§ ABOUT THIS TASK
Your task is to write out the full listing once more, exactly.

§ DATA BELOW

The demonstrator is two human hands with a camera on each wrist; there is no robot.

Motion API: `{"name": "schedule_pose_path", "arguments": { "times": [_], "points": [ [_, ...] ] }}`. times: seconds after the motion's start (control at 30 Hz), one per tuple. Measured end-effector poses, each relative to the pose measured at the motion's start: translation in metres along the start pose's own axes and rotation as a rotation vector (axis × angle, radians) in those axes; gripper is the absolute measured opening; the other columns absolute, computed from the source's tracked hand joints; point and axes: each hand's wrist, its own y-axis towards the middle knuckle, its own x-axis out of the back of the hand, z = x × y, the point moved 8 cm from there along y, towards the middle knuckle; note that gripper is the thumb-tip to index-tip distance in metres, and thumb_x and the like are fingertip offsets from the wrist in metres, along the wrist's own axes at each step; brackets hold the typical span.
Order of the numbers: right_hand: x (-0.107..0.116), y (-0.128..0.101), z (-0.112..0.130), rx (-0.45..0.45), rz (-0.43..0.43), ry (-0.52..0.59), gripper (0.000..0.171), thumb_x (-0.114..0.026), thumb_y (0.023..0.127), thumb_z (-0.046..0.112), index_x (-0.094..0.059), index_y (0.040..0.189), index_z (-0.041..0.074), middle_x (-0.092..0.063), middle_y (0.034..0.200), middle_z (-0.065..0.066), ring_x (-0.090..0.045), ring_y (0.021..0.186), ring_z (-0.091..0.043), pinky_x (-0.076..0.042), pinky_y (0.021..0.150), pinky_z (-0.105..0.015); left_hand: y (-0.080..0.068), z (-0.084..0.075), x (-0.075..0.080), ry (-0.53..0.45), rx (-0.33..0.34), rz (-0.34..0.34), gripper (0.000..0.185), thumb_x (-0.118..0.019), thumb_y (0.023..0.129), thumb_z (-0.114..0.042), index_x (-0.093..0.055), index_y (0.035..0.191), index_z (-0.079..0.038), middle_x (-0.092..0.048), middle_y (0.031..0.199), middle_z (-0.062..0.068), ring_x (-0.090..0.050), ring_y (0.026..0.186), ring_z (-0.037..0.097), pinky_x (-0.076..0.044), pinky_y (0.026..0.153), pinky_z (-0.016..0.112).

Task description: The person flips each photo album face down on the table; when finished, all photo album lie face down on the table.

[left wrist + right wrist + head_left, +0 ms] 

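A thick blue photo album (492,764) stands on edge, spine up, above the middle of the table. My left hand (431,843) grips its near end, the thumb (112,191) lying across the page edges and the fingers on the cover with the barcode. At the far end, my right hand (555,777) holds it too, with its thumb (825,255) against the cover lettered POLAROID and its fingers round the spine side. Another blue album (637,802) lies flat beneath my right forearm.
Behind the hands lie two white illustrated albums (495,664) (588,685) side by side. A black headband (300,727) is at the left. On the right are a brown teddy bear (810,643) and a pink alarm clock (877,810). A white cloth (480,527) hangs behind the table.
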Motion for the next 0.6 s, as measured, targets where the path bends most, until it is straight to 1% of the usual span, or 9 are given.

§ ANSWER FOR THIS EXERCISE
The demonstrator is two human hands with a camera on each wrist; there is no robot.

Motion API: `{"name": "schedule_pose_path", "arguments": { "times": [_], "points": [ [_, ...] ] }}`. times: seconds after the motion's start (control at 30 Hz), one per tuple. Measured end-effector poses, each relative to the pose measured at the motion's start: translation in metres along the start pose's own axes and rotation as a rotation vector (axis × angle, radians) in those axes; gripper is the absolute measured opening; the other columns absolute, computed from the source's tracked hand joints; point and axes: each hand's wrist, its own y-axis towards the middle knuckle, its own x-axis out of the back of the hand, z = x × y, the point moved 8 cm from there along y, towards the middle knuckle; note that gripper is the thumb-tip to index-tip distance in metres, and thumb_x and the like are fingertip offsets from the wrist in metres, along the wrist's own axes at each step; brackets hold the typical span.
Order of the numbers: right_hand: x (-0.107..0.116), y (-0.128..0.101), z (-0.112..0.130), rx (-0.45..0.45), rz (-0.43..0.43), ry (-0.52..0.59), gripper (0.000..0.171), thumb_x (-0.114..0.026), thumb_y (0.023..0.127), thumb_z (-0.046..0.112), index_x (-0.094..0.059), index_y (0.040..0.189), index_z (-0.041..0.074), middle_x (-0.092..0.063), middle_y (0.034..0.200), middle_z (-0.065..0.066), ring_x (-0.090..0.045), ring_y (0.021..0.186), ring_z (-0.091..0.043), pinky_x (-0.076..0.042), pinky_y (0.021..0.150), pinky_z (-0.105..0.015); left_hand: y (-0.080..0.068), z (-0.084..0.075), x (-0.075..0.080), ry (-0.53..0.45), rx (-0.33..0.34), rz (-0.34..0.34), gripper (0.000..0.185), thumb_x (-0.118..0.019), thumb_y (0.023..0.129), thumb_z (-0.114..0.042), index_x (-0.093..0.055), index_y (0.035..0.191), index_z (-0.079..0.038), middle_x (-0.092..0.048), middle_y (0.031..0.199), middle_z (-0.062..0.068), ring_x (-0.090..0.050), ring_y (0.026..0.186), ring_z (-0.037..0.097), pinky_x (-0.076..0.044), pinky_y (0.026..0.153), pinky_z (-0.016..0.112).

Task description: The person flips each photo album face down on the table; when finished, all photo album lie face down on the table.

[left wrist + right wrist + head_left, +0 ms] 

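A thick blue photo album (492,764) stands on edge, spine up, above the middle of the table. My left hand (431,843) grips its near end, the thumb (112,191) lying across the page edges and the fingers on the cover with the barcode. At the far end, my right hand (555,777) holds it too, with its thumb (825,255) against the cover lettered POLAROID and its fingers round the spine side. Another blue album (637,802) lies flat beneath my right forearm.
Behind the hands lie two white illustrated albums (495,664) (588,685) side by side. A black headband (300,727) is at the left. On the right are a brown teddy bear (810,643) and a pink alarm clock (877,810). A white cloth (480,527) hangs behind the table.
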Motion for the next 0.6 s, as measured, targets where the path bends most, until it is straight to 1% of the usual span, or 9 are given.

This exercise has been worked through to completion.